I’m guessing that it is hard for some medical professionals to admit that we have a broken system, which is why they scapegoat patients. Then, these patients are scapegoated by society as a whole for not “helping themselves”, or not “getting the help they need”, even though we are doing everything that we can. The victim blaming of people with mental health problems can be very severe. People make all kinds of assumptions as to why we are doing so poorly that put the blame onto us rather than the dismal health care in our country and everyone’s scapegoating towards us. In other words, no one wants to take responsibility for the part that they play in perpetuating mental health issues in our country and in our world.
I really do not know what to do about this. I’m just going to continue to tell my story. And, to those people who act like I’m doing something wrong or have done something wrong in terms of my health conditions, I really don’t want any of you in my life. If you wonder why I don’t hang around you, it’s because you treat me like shit. This is very simple, although some of you act like it’s just so confusing as to why I don’t want to be around you, as if it’s rocket science or something. To me, you people who’ve treated me horrifically and act like you just can’t figure out why I don’t want to be around them look to me like total idiots, and I bet (and know) that other people think this about them too. It’s obvious to me that you are acting like you don’t know in order to get attention and act like you are the victim in the situation, even though you caused it. Sometimes you’ll even say that I’m the “mean one” simply because I set boundaries, do not hide my feelings when you have hurt me, and am not afraid to say what I think. Apparently, none of you like facing the natural consequences of your actions, which is that people don’t want to be around other people who treat them or their loved ones like garbage and will react to your abuse in ways that you don’t like. But, all you do is act like the person who you treat like crap is the one in the wrong, and I’m betting that you believe your own lies.

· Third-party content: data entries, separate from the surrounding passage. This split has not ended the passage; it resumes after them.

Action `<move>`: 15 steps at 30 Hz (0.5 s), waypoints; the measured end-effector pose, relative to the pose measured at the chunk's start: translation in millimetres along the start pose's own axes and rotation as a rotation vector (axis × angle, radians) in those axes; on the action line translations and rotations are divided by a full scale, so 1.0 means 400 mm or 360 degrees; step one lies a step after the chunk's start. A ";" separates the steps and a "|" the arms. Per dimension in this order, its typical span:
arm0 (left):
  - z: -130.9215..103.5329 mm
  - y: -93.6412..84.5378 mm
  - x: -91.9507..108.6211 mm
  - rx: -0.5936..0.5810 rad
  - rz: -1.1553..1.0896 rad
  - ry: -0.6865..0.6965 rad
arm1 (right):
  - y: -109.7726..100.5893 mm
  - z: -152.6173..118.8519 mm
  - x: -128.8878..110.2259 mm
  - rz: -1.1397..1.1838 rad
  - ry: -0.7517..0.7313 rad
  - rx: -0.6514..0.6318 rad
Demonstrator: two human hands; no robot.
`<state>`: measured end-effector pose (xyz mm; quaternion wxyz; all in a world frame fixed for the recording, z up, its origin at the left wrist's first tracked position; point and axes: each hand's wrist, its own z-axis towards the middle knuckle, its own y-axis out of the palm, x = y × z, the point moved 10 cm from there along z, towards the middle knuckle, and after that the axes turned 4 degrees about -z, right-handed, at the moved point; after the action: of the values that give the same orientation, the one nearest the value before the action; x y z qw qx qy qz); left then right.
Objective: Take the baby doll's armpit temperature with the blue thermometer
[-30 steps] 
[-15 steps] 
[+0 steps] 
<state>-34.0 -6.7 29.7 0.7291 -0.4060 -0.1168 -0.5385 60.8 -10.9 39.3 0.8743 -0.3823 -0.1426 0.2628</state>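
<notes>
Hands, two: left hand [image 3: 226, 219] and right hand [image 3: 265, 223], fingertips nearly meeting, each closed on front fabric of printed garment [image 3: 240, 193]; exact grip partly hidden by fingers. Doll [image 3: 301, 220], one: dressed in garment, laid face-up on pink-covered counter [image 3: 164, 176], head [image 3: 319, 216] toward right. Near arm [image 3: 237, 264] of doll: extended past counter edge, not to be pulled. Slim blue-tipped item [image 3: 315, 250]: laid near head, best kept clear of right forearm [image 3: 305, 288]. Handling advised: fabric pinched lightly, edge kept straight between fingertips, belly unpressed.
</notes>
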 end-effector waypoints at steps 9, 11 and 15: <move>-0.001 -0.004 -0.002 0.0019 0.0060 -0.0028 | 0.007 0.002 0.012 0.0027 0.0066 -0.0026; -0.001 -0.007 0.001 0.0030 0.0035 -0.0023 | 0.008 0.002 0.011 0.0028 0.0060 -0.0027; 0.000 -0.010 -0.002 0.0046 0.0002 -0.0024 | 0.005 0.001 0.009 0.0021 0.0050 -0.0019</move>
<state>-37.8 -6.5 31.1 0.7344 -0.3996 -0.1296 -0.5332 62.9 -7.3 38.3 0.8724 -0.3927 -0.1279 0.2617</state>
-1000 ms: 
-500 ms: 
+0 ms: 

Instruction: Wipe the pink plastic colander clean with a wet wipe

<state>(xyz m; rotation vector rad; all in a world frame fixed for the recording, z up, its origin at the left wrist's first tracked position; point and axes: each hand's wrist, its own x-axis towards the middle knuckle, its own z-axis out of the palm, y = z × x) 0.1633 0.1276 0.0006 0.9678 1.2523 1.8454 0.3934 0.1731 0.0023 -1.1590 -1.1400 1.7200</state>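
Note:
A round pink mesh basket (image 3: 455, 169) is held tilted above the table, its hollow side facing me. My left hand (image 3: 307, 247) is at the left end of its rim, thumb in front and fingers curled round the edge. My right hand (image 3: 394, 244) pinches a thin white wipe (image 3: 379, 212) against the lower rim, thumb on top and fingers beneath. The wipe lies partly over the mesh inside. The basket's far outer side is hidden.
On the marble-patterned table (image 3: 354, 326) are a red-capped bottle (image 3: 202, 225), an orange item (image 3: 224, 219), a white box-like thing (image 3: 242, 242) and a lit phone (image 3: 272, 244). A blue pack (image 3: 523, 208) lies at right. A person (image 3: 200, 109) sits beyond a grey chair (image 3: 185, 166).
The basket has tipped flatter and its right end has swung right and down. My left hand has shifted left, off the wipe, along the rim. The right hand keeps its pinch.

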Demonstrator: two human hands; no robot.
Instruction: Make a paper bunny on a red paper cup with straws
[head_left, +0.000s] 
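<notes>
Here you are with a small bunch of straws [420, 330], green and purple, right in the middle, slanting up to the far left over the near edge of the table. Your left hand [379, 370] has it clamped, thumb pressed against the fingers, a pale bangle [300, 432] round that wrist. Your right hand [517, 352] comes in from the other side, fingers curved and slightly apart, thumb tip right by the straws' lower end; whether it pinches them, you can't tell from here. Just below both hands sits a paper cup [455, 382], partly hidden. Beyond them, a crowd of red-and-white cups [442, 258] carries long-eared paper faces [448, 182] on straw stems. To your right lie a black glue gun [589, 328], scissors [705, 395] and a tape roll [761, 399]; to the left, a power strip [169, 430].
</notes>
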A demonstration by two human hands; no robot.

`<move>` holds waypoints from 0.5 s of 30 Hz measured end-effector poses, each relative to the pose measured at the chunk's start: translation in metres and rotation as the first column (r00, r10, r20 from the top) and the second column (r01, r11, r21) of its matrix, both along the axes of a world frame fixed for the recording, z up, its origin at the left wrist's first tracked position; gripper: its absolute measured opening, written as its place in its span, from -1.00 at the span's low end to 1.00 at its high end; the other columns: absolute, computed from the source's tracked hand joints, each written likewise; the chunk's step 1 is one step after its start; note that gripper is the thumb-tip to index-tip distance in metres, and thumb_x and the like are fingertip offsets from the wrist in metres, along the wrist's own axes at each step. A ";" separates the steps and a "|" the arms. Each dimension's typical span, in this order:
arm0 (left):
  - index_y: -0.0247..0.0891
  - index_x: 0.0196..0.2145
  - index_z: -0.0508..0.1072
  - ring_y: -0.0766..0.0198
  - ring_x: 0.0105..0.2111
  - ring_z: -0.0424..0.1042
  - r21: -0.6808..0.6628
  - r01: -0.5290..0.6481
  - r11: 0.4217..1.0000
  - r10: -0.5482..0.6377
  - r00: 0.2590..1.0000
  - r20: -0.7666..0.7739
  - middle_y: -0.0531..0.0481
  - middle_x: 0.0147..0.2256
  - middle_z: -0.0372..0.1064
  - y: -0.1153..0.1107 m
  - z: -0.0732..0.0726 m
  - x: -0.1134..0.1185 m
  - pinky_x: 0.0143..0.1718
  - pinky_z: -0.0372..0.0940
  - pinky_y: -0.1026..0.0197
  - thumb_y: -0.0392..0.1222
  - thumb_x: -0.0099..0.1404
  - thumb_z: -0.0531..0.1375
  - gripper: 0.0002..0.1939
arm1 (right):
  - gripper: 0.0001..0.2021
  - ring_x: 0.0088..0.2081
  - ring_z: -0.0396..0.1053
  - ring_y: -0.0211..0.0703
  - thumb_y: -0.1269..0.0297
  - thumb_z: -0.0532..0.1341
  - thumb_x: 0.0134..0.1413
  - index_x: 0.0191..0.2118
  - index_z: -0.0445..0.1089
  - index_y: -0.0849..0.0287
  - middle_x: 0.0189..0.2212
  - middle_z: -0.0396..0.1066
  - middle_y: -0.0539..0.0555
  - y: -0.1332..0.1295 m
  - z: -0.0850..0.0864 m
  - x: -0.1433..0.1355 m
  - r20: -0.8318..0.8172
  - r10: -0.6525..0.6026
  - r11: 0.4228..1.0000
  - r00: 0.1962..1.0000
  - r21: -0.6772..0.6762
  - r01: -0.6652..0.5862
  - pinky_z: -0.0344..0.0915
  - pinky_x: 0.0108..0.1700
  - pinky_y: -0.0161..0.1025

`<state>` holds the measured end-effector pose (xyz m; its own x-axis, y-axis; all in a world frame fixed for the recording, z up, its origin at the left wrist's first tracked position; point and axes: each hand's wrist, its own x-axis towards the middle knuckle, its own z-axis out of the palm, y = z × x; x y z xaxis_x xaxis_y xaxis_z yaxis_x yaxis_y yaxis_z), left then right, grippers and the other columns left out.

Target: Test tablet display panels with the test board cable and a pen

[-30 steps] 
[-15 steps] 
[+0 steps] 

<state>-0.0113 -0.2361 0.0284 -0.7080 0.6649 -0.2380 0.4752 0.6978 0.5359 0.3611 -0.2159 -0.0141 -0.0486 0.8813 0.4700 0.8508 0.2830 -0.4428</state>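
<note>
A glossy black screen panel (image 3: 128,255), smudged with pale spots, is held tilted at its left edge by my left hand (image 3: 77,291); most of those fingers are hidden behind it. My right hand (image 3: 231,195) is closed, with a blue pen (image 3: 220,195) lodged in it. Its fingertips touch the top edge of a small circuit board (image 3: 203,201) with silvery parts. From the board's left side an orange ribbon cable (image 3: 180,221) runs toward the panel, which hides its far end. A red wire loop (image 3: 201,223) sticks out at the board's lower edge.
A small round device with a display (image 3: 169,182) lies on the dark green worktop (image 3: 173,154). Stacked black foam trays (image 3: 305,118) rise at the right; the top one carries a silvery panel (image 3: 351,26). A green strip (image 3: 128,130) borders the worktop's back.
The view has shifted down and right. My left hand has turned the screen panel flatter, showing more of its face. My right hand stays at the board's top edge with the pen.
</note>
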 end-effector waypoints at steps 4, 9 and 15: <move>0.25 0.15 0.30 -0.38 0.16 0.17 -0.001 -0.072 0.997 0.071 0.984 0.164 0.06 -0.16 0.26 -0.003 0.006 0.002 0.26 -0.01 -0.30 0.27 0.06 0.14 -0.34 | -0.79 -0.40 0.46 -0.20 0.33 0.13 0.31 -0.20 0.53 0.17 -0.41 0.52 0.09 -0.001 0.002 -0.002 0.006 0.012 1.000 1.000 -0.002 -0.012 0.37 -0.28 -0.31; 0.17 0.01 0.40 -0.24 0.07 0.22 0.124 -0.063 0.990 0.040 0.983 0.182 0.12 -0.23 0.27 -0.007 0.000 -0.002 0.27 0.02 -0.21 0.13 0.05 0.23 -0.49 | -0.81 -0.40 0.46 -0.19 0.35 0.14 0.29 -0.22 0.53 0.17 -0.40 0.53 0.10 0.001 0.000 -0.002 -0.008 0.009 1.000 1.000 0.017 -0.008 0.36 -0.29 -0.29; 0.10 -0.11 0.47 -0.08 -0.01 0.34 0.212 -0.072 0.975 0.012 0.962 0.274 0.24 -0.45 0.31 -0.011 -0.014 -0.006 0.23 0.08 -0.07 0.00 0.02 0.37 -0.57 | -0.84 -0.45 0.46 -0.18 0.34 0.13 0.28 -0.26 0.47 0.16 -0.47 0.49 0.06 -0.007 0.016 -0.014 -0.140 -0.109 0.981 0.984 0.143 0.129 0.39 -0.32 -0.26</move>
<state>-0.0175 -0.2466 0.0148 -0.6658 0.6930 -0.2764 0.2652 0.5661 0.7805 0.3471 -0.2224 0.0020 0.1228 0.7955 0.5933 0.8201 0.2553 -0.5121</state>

So hey, at least I’m sharing how I really feel on this post more so than usual. I must be working through my fears of saying how I really feel and voicing my true opinions. It’s funny, people say that abusive people and narcissists, psychopaths, sociopaths, etc., are highly intelligent…. I’ve always looked at them and kind of gone, wow. What an idiot. Do they actually believe all of these lies that they are spinning? And, before I went to AA, I sometimes would tell narcissists and abusive people exactly what I thought about them, which was that they were really stupid and quite idiotic in so many ways, and right to their faces. Or, I might just say straight out “God, what a fucking asshole.” straight to them. This is especially true of they were bullying me or someone else. God, I wish that I still had that kind of courage, because I believe that it kept them from scapegoating me. It’s no wonder that I was able to keep out of abusive situations after I left home, because narcissists and egotistical people don’t like to be called idiots. But, AA unfortunately changed all of that with their love and service bull crap and accept and love people even if they are the shittiest of the shit. Yuck, yuck, yuck, yuck, yuck. I’m so glad that I’m out of that shit hole.